Wenlong Deng*, Yuan Zhong*, Qi Dou, Xiaoxiao Li

[Paper]

Usage

Setup

pip

See requirement.txt for more environment configurations.

pip install -r requirements.txt

conda

We recommend setting up the environment via conda from exported environment.yaml.

conda env create -f environment.yml
conda activate fcro

Datasets

Please download the original CheXpert dataset here, and supplementary demographic data here.

In our paper, we use an augmented version of low-resolution CheXpert dataset.

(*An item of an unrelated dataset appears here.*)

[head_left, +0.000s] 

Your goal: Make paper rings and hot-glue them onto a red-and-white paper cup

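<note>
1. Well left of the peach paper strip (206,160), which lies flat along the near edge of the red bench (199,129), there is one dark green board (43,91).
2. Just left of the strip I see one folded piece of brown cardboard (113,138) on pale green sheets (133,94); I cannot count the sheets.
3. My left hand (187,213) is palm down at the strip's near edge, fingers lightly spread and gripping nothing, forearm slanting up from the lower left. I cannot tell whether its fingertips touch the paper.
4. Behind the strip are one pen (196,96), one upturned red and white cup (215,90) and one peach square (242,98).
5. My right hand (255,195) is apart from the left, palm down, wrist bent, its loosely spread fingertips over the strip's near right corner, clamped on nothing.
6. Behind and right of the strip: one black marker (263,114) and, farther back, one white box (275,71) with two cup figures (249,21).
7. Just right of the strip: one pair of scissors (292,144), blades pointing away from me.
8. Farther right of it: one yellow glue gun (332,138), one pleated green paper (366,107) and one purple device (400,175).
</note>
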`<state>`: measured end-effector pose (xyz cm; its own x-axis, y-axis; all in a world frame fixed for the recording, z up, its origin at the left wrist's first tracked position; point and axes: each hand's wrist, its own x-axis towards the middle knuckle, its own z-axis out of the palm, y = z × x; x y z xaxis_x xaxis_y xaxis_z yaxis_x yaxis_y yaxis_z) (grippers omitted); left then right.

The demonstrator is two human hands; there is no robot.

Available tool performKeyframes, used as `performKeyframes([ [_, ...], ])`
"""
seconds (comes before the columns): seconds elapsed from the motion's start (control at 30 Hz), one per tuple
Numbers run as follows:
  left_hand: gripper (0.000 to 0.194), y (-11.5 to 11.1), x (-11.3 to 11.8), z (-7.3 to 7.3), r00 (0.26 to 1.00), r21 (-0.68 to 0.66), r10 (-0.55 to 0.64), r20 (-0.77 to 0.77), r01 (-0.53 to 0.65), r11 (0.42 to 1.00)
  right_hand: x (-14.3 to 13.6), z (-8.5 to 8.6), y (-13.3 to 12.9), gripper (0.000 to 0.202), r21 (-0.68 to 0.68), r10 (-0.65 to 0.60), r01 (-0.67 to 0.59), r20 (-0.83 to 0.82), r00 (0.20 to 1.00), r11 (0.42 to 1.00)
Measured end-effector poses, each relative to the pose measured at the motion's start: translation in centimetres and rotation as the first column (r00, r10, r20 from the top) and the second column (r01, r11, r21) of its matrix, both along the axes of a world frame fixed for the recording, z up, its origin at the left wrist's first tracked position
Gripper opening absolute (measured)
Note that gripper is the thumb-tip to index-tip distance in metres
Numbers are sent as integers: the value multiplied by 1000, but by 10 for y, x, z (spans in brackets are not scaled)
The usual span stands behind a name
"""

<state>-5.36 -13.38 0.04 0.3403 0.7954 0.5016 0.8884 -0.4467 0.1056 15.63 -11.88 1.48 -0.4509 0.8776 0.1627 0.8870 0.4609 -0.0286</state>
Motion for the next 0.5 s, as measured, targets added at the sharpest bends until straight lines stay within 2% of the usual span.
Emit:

Please download the metadata of the augmented dataset here, and put it under the ./metadata/ directory.

Pretrained Models

Please download our pretrained models using 5-fold cross validation here, and put them under the ./checkpoint/ directory.

Run a single experiment

python train.py --image_path [image_path] --exp_path [exp_path] --metadata [metadata] \
--lr [lr] --weight_decay [weight_decay] --epoch [epoch] --batch_size [batch_size] \
-a [sensitive_attributes] --dim_rep [dim_rep] -wc [wc] -wr [wr] \
--subspace_thre [subspace_thre] -f [fold] --cond --moving_base --from_sketch

For more information, please execute python train.py -h for help.

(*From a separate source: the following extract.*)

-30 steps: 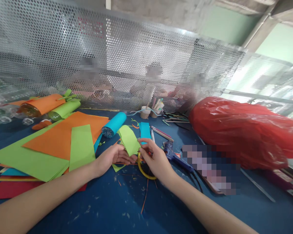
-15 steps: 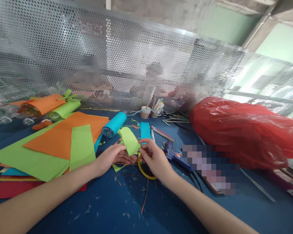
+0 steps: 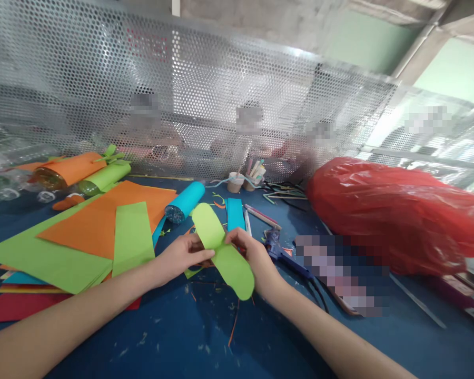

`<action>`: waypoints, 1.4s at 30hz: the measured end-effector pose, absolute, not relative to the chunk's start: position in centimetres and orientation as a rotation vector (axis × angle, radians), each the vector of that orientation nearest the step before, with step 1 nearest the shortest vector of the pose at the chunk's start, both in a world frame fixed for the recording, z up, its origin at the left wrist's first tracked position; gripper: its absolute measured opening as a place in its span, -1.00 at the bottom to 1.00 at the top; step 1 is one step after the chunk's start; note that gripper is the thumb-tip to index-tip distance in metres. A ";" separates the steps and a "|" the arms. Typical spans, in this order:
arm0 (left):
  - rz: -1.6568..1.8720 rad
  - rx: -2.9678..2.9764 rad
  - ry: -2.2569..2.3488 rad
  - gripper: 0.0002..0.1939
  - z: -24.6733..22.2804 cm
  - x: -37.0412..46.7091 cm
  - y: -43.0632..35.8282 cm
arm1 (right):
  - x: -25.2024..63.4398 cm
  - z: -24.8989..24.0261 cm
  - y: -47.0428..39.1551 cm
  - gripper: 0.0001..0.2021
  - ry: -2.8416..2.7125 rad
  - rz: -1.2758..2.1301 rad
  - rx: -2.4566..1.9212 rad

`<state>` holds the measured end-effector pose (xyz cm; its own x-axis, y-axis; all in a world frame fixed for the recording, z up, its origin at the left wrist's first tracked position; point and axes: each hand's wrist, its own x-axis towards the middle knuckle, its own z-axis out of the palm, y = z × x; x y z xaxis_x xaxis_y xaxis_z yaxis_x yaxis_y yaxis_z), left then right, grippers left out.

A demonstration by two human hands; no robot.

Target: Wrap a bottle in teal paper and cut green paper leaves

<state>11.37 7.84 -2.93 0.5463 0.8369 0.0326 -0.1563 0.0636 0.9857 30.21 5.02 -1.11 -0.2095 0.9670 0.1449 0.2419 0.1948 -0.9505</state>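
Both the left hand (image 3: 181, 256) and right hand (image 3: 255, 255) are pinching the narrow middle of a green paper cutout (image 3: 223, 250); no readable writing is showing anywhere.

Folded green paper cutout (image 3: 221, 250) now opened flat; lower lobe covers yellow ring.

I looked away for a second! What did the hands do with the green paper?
The folded green paper shape has been opened out into a long, rounded piece, its lower lobe now covering the yellow ring. The left hand and right hand both kept pinching it at its narrow middle. The paper sheets, blue tube and red bag stayed put.
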 end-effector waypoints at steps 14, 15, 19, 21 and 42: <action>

Here is an example of how to run a experiment on fold 0 from sketch:

# Train from sketch, i.e., train the sensitive head first, and then the target head.
python train.py --image_path XXX -f 0 --cond --from_sketch

Here is another example of how to train the target model using a pretrained sensitive model:

python train.py --image_path XXX -f 0 --cond

By default, the pretrained sensitive model under the ./checkpoint/ directory will be used. If you want to customize it, please use --pretrained_path option.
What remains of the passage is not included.